In the quest to live life to its utmost for the sole purpose of having cool shit to write about, sometimes you must go out of your way for new experiences, and sometimes those experiences come to you. And so it was yesterday, when I was hit by a truck whilst riding my bike. Now without boring you with details about the circumstances which led to this collision, I will simply say that I became quite enraged at the driver and made my displeasure known to him. This was perhaps the worst mistake I could have made. I began screaming at him and calling him all kinds of fucking retards. Seeing me in such a livid state the guy dug in his heels and tried to blame me for the collision saying I shouldn’t have been riding my bike on the sidewalk (funnily enough, his powers of observation failed to recognize that I had a walk sign and the ultimate trump card; he had a red light). The conversation ended pretty much how you would expect: he said “Yeah, I’m a retard I guess” and he drove off.

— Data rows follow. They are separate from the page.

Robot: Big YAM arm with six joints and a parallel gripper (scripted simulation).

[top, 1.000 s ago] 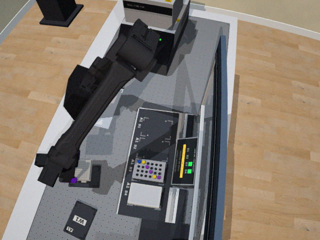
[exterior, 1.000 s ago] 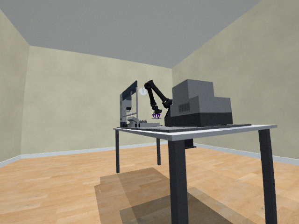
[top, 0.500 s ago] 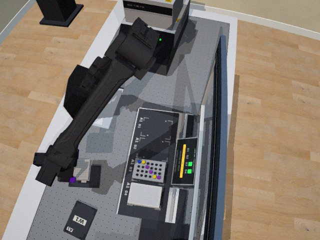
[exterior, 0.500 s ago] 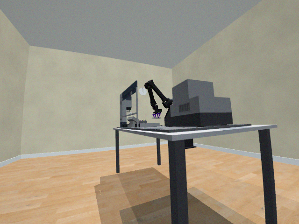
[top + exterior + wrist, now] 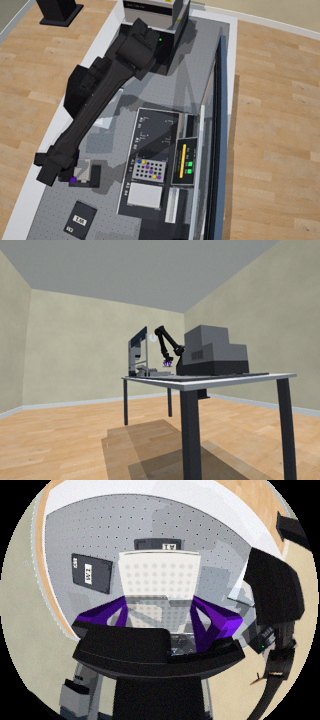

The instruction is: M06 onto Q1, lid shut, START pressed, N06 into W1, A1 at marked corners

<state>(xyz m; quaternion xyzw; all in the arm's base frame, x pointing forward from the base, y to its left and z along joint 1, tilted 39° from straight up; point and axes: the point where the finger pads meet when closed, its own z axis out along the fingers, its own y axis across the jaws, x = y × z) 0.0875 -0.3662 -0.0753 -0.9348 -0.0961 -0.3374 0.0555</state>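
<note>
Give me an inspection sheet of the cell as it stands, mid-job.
Surface: perforated deck on a white table.
Job's things: D1 and D2 bare; a PCR plate held above the dark regrip nest; W1 unoccupied; Q1 lamp green.
Clutter: tube cooling block on D3, deep-well block on D4.
Tool: tool shut on the plate's sides.
Cables: nothing seen.
Surroundings: wood floor, beige walls, black pedestal.
</note>
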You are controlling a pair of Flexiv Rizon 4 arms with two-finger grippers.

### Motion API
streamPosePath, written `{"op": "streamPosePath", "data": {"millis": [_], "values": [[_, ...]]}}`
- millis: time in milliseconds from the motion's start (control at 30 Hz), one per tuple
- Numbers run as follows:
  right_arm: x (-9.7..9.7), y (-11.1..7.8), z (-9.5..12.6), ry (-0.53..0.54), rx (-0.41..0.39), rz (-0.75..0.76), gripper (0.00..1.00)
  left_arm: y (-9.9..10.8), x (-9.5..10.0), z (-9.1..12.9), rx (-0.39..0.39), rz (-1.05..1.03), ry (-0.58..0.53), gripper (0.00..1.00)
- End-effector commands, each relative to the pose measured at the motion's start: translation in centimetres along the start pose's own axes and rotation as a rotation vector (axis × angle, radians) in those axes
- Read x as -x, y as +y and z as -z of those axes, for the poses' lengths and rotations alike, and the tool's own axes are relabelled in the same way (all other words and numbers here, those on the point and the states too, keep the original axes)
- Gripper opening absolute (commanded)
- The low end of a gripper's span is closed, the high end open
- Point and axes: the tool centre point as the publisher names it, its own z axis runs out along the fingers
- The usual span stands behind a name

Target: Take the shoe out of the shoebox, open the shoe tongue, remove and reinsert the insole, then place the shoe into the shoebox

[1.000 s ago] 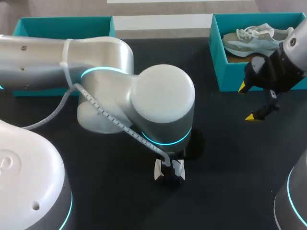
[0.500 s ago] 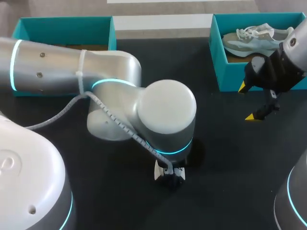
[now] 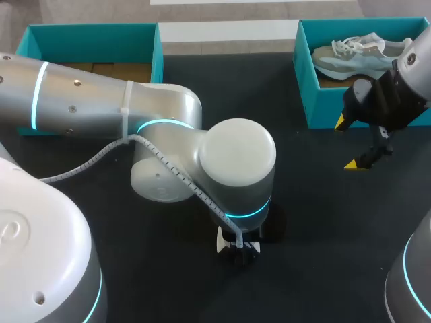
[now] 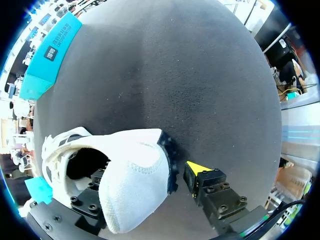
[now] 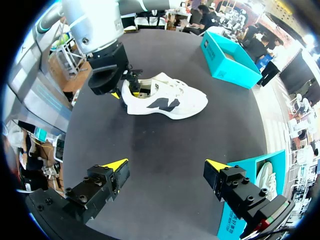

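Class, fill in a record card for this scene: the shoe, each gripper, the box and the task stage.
Shoe: white fabric sneaker with a black side mark, upright on the black table, outside the boxes.
Left gripper: shut on the sneaker's heel, one finger inside.
Right gripper: open, empty, near the teal cardboard shoebox.
Box contents: a pale grey sneaker.
Stage: shoe out; insole not visible.

The white mesh low-top sneaker bears a dark navy mark on its side. The matte table top is plain black. The open cardboard shoebox is teal, as is the second cardboard box; the other running shoe is pale grey-green. The left arm is silver with glowing cyan rings; the right gripper is black, tipped bright yellow
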Motion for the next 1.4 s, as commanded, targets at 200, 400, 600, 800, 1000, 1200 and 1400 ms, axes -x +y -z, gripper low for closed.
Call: {"op": "streamPosePath", "data": {"millis": [200, 400, 600, 800, 1000, 1200, 1400], "values": [[0.0, 0.0, -0.1, -0.001, -0.001, 0.0, 1.0, 0.1, -0.1, -1.4, -0.01, -0.002, 0.066, 0.3], [0.0, 0.0, -0.1, -0.001, -0.001, 0.0, 1.0, 0.3, -0.5, -1.4, -0.042, -0.002, 0.148, 0.0], [0.0, 0.0, -0.1, -0.001, -0.001, 0.0, 1.0, 0.7, -0.7, 0.9, -0.063, -0.017, 0.243, 0.0], [0.0, 0.0, -0.1, -0.001, -0.001, 0.0, 1.0, 2.0, 0.1, 6.5, -0.052, -0.015, 0.26, 0.0], [0.0, 0.0, -0.1, -0.001, -0.001, 0.0, 1.0, 3.7, 2.0, 12.5, -0.035, -0.008, 0.269, 0.0], [0.0, 0.0, -0.1, -0.001, -0.001, 0.0, 1.0, 5.3, 3.4, 17.6, -0.032, -0.062, 0.266, 0.0], [0.0, 0.0, -0.1, -0.001, -0.001, 0.0, 1.0, 6.3, 4.9, 21.3, -0.044, -0.098, 0.236, 0.0]]}}
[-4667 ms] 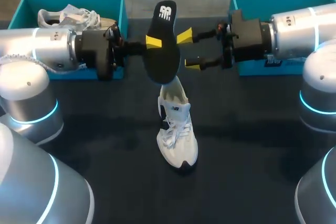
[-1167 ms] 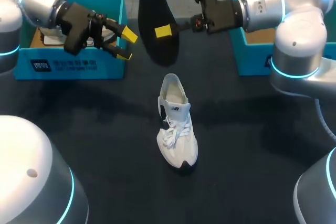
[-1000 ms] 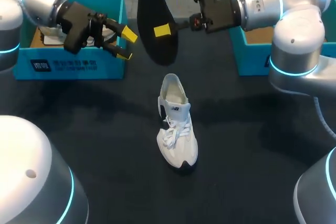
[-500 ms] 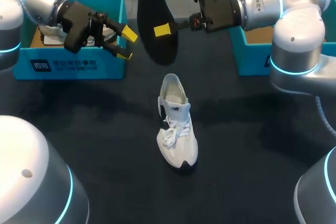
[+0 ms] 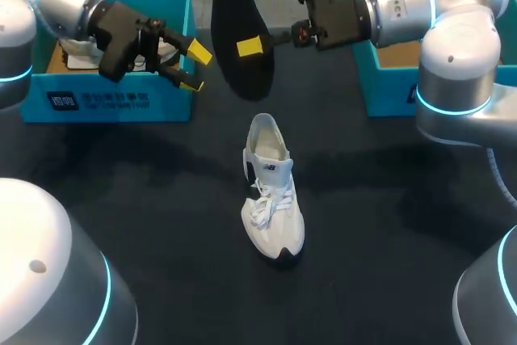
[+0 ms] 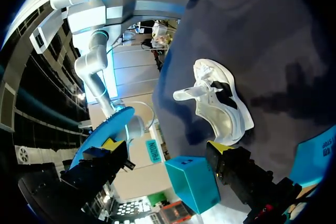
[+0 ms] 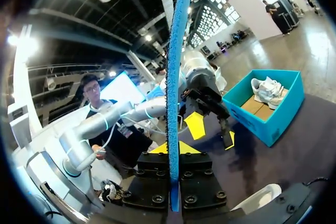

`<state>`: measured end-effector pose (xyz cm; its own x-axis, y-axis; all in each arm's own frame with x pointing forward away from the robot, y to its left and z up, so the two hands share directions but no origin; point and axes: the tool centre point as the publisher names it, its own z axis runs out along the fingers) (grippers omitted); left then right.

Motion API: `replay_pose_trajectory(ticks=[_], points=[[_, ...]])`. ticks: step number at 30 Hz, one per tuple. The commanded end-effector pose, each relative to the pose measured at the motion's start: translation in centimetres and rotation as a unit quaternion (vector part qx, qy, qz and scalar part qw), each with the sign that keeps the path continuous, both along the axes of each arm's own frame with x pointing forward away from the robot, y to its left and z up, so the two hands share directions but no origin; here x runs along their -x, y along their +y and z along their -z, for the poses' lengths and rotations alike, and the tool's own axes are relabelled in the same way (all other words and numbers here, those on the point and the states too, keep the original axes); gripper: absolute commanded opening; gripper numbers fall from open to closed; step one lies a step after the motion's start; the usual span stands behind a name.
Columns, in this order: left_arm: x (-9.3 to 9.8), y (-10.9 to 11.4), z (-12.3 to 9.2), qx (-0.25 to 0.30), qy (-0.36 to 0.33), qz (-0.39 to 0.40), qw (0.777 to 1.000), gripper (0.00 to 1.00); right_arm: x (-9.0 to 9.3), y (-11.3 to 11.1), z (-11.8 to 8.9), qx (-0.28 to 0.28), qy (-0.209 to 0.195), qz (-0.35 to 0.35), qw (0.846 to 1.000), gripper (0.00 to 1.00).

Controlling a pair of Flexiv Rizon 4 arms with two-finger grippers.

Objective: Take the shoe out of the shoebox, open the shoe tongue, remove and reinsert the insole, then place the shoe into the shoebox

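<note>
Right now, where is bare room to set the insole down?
Bare cloth lies left of the shoe, in front of the left shoebox, and right of it, in front of the right shoebox. Between the boxes it is crowded: the insole hangs there.

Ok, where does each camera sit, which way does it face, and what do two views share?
Head view: fixed above and behind the robot, looking down on the table; both arms show, left gripper open, right gripper shut on the insole.
Left wrist view: on the left wrist, facing across the table at the white shoe; one own finger shows.
Right wrist view: on the right wrist, facing the left shoebox; its own fingers pinch the insole edge-on.
Shared: head and left wrist views both show the white shoe.
</note>
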<state>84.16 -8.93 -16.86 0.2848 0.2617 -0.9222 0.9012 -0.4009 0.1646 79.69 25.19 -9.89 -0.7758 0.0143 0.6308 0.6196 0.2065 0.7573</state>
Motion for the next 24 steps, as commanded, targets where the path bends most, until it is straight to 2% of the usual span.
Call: replay_pose_trajectory(ticks=[1, 4, 14, 18, 24], points=[[-0.1, -0.2, -0.1, 0.003, 0.035, -0.006, 0.999, 1.0, -0.1, 0.2, 0.1, 0.0, 0.0, 0.0, 1.0, 0.0], [-0.2, -0.3, 0.3, -0.013, 0.067, -0.012, 0.998, 1.0, -0.1, 0.2, 0.1, 0.0, 0.0, 0.0, 1.0, 0.0], [-0.8, -0.2, 2.1, -0.053, 0.173, -0.029, 0.983, 1.0, -2.3, -0.4, 2.1, 0.0, -0.043, -0.019, 0.999, 0.0], [-0.7, 0.0, 3.1, -0.076, 0.228, -0.043, 0.97, 1.0, -3.3, -0.9, 3.3, -0.002, -0.054, -0.028, 0.998, 0.0], [-0.4, 0.2, 4.4, -0.113, 0.275, -0.068, 0.952, 1.0, -4.7, -1.5, 4.8, -0.004, -0.056, -0.035, 0.998, 0.0]])
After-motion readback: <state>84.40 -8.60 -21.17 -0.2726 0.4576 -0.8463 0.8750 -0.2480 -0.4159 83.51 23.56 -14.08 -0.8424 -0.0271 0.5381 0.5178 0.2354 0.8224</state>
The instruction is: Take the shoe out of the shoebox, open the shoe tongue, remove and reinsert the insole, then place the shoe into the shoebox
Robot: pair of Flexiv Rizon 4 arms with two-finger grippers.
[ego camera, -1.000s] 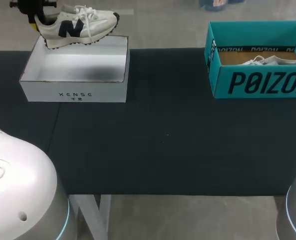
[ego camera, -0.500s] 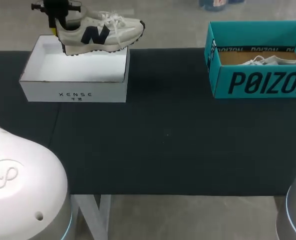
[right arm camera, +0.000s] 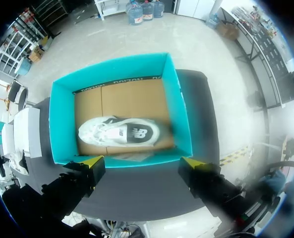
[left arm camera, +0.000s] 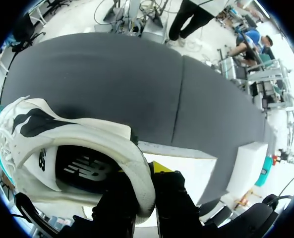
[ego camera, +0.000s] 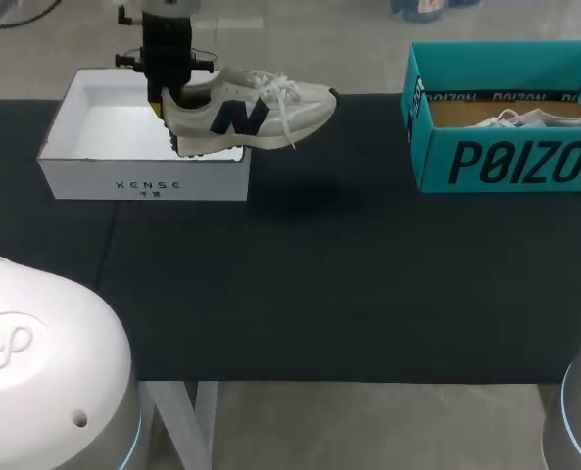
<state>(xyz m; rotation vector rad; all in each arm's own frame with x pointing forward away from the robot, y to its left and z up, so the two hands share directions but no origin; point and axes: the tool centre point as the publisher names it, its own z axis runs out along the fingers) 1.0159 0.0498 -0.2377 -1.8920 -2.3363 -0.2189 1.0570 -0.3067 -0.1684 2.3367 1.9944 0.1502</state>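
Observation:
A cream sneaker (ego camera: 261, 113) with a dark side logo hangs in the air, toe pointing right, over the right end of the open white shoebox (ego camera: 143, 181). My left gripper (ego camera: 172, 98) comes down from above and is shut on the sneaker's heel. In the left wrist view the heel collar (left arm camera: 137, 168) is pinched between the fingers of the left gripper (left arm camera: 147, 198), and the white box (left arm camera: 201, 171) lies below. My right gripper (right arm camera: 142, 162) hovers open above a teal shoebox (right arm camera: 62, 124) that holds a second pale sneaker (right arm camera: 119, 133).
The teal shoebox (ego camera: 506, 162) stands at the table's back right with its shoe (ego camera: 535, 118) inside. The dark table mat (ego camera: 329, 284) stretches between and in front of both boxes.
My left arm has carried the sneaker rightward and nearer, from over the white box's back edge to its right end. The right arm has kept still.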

As he drove off I felt a pang of regret and wished that he would come back so I could apologize for my outburst, and say instead what would have been far more productive: “Hey dude, do me a favour and next time check both sides before you pull into traffic.” With those words, said calmly, he would have no choice but to take a lesson from the experience. Instead he learned nothing and now he probably hates cyclists on the road even more.
Congratulations me!!: I have just done my part to make the road a little more dangerous for cyclists.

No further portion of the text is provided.